Twelve months on, her euphoria has turned into disappointment.
"This is not the government I voted for. I don't think it's been beneficial for the country," she says.
But in a sign of the polarised views of Ms Fernandez, architect Cristian Groppo, 30, is quick to defend the president.
"Those complaining in Argentina aren't the lower classes, but the wealthy, empowered by the mainstream media," he says.
President Fernandez won a second term on 23 October 2011 with 54% of the votes.
Her campaign benefited from both a fragmented opposition and strong economic growth as the country continued its recovery from financial collapse in 2001 and 2002.
Cecilia, who preferred not to give her full name, says the country is now beset by sluggish growth and high inflation.
"There have been measures, like the restrictions on buying dollars, that have tried to keep the economy going, but instead I've seen a rise in unemployment and a loss in confidence," says Cecilia.
Mr Groppo points to how wages are increased in line with inflation.
"In addition, there has been substantial investment in infrastructure," he says.
President Fernandez is still seen as having a strong core support. Opinion polls suggest that if an election were held tomorrow, (theoretically, as a third consecutive term is banned), she would win.
"Shortly after re-election, the president's approval was over 70%," says Eduardo Fidenza, director of Argentine opinion poll firm Poliarquia.
He says his firm's numbers show that this has dropped to 40%.
While Mr Fidenza points out that 40% is not bad for a leader now in her sixth year in office, the growing public discontent was visible in mid-September when Argentina saw its biggest nationwide demonstrations for four years.
Thousands of people banged pots, chanted anti-government slogans and waved banners against the president's failure to combat crime and inflation.
The number of protesters took both opposition and government politicians by surprise.
There were several years of strong economic growth under Ms Fernandez's late husband, Nestor Kirchner, and then the president herself, but this year the economy has slowed sharply.

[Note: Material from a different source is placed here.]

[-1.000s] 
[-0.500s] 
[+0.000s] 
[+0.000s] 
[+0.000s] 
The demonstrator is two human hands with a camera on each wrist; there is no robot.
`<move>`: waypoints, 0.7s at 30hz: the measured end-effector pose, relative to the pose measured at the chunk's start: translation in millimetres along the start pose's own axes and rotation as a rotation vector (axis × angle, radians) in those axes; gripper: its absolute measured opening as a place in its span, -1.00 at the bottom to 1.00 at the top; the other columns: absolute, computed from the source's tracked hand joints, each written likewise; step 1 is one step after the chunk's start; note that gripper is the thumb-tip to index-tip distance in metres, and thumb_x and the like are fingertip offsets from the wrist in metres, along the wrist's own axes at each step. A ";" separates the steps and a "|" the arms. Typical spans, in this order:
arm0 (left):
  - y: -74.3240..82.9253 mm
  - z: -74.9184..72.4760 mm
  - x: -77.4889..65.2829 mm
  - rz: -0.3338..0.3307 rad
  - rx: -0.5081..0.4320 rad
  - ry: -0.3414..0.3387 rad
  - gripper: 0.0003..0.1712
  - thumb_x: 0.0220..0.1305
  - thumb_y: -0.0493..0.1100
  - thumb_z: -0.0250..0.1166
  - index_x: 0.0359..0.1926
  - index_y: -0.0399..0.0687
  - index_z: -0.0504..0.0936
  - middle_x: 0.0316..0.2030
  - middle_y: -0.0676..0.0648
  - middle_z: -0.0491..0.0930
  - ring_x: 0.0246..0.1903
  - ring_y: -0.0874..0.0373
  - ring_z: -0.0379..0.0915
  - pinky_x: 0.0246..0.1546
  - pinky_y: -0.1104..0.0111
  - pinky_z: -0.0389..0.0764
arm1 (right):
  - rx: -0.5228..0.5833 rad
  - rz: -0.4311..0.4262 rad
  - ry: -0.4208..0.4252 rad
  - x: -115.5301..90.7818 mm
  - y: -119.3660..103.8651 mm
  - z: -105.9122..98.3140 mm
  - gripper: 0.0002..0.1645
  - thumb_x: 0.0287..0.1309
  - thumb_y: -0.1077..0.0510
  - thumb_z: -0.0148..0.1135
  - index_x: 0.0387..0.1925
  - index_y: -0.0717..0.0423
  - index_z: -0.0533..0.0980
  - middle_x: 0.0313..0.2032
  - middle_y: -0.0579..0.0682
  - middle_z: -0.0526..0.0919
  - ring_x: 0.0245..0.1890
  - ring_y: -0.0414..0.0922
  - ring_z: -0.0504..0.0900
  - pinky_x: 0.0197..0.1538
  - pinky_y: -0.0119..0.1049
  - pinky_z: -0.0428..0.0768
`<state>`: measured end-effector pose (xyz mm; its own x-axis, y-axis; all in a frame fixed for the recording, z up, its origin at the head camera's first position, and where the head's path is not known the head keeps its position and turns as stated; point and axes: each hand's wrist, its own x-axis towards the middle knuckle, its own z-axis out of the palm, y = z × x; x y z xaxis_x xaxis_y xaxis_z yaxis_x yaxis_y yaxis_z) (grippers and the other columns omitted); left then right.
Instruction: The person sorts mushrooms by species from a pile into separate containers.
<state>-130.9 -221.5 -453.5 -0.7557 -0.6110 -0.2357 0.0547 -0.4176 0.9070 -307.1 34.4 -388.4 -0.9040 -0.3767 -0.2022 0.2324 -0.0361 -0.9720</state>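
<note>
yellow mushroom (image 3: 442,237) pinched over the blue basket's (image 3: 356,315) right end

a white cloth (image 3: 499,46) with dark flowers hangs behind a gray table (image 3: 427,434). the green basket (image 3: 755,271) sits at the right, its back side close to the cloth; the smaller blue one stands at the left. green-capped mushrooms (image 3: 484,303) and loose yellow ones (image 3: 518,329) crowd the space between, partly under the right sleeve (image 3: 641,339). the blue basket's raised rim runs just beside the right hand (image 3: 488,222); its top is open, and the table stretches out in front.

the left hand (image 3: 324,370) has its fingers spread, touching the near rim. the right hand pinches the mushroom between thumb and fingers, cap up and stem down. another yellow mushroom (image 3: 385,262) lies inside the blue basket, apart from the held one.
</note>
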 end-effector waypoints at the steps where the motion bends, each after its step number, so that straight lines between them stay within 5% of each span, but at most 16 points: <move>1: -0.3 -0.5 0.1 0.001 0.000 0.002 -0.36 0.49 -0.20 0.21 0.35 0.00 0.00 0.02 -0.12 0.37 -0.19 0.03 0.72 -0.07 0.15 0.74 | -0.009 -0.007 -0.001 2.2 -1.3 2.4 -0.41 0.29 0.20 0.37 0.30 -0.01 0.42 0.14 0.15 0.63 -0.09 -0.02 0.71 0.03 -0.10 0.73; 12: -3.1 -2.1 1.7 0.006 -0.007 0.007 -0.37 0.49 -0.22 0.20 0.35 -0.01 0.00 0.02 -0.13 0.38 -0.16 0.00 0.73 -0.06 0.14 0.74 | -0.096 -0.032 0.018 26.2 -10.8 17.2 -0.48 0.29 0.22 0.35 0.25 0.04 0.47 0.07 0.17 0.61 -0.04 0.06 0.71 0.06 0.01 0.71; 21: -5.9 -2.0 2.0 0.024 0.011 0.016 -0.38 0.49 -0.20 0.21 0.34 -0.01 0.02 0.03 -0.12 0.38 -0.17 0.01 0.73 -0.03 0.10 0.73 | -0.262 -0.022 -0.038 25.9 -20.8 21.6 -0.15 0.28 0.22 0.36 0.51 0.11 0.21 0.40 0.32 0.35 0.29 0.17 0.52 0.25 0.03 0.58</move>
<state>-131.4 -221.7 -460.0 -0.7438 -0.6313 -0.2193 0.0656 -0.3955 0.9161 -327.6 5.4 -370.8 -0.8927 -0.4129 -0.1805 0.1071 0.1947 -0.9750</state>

Government officials blame the global financial crisis for Argentina's troubles - particularly the economic slowdown in Brazil, Argentina's main trading partner.
Officially, annual inflation is running at 10% but private economists put it at more than 20%, second only to Venezuela regionally.
But few dare to publish their findings after the government last year fined several consultants who issued data that contradicted the official figures, accusing them of "misrepresentation" and "confusing" the public.
Rising prices have hit middle class voters particularly hard.
"It is the middle classes who are the most vulnerable to inflation, as the lower income sectors' purchasing power is more protected by the government's social programmes," says Graciela Romer of Romer and Associates pollsters.
Since Ms Fernandez's re-election, the views of her supporters and critics have polarised, according to the polling companies.
"For the first time since she's been in power we see that the criticism levelled at the president is more directed to her as a person and less towards her policies," says Mr Martinez of polling firm Isonomia.
A recent poll by his firm found that 32% were concerned by Ms Fernandez's perceived "arrogance".
There are mid-term legislative elections taking place in Argentina next year and analysts say much rests on whether official estimates of 4.4% growth in 2013 prove correct.
"Last year's re-election victory could be described as spectacular, but today Ms Fernandez leads a weaker government," says Mr Fidenza.
"However, as the opposition still lacks unity, it would not surprise me if the government won next year's mid-term elections, although with lower rates of support."